From the data below, copy each line that includes the word "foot".

Data below –
..........
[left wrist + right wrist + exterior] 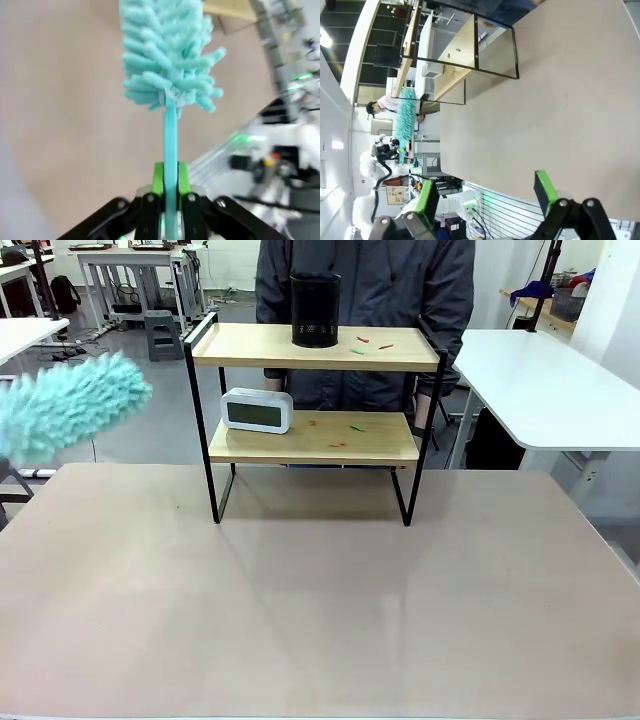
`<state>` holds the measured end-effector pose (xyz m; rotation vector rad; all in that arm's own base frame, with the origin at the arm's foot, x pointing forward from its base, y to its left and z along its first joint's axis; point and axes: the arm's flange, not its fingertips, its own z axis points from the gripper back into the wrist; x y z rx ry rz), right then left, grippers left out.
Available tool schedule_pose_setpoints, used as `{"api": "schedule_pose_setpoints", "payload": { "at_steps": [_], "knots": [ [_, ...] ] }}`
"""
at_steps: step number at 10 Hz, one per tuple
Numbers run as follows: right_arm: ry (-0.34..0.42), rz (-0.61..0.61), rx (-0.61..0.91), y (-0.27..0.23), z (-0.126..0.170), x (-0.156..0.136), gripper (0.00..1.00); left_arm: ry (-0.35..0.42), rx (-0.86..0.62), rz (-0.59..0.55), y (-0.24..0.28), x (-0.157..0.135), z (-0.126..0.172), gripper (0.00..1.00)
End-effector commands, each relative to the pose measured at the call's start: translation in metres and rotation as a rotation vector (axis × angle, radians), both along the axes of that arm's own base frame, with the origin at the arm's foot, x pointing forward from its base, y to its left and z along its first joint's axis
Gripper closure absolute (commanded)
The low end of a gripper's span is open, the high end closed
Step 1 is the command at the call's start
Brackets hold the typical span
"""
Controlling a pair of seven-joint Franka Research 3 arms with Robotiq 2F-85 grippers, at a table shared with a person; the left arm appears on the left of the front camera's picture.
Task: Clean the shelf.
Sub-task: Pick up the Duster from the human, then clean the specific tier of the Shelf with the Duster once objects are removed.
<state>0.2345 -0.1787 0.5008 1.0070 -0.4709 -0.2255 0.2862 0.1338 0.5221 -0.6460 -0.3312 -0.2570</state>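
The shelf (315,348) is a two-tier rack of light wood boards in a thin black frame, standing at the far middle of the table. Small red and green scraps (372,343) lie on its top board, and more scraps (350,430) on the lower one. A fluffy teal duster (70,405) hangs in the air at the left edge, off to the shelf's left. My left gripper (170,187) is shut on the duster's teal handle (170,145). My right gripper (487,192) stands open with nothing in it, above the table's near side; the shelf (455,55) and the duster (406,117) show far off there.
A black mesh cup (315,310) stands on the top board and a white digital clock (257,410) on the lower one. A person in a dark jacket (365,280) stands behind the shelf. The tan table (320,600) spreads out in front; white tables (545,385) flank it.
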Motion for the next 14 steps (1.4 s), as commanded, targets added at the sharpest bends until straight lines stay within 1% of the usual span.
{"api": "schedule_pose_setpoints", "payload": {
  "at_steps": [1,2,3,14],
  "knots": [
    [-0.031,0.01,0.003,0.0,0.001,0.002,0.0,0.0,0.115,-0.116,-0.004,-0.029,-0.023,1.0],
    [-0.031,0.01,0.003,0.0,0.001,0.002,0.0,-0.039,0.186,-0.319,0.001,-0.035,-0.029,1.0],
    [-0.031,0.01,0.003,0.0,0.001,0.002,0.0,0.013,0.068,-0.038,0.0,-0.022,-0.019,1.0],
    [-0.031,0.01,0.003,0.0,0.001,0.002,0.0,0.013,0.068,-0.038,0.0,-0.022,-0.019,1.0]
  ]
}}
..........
Task solution –
`<state>` holds the measured end-effector pose (xyz m; rotation vector rad; all in that arm's own base frame, with the origin at the arm's foot, x pointing forward from its base, y to its left and z along its first joint's axis; point and axes: the arm's flange, not its fingertips, its own z axis points from the gripper back into the wrist; x y z rx ry rz), right then left, grippers left out.
End-effector commands, each relative to the pose measured at the call's start: translation in metres and rotation as a rotation vector (axis × angle, radians), both along the axes of that arm's own base frame, with the origin at the arm's foot, x pointing forward from its base, y to its left and z along its first joint's axis

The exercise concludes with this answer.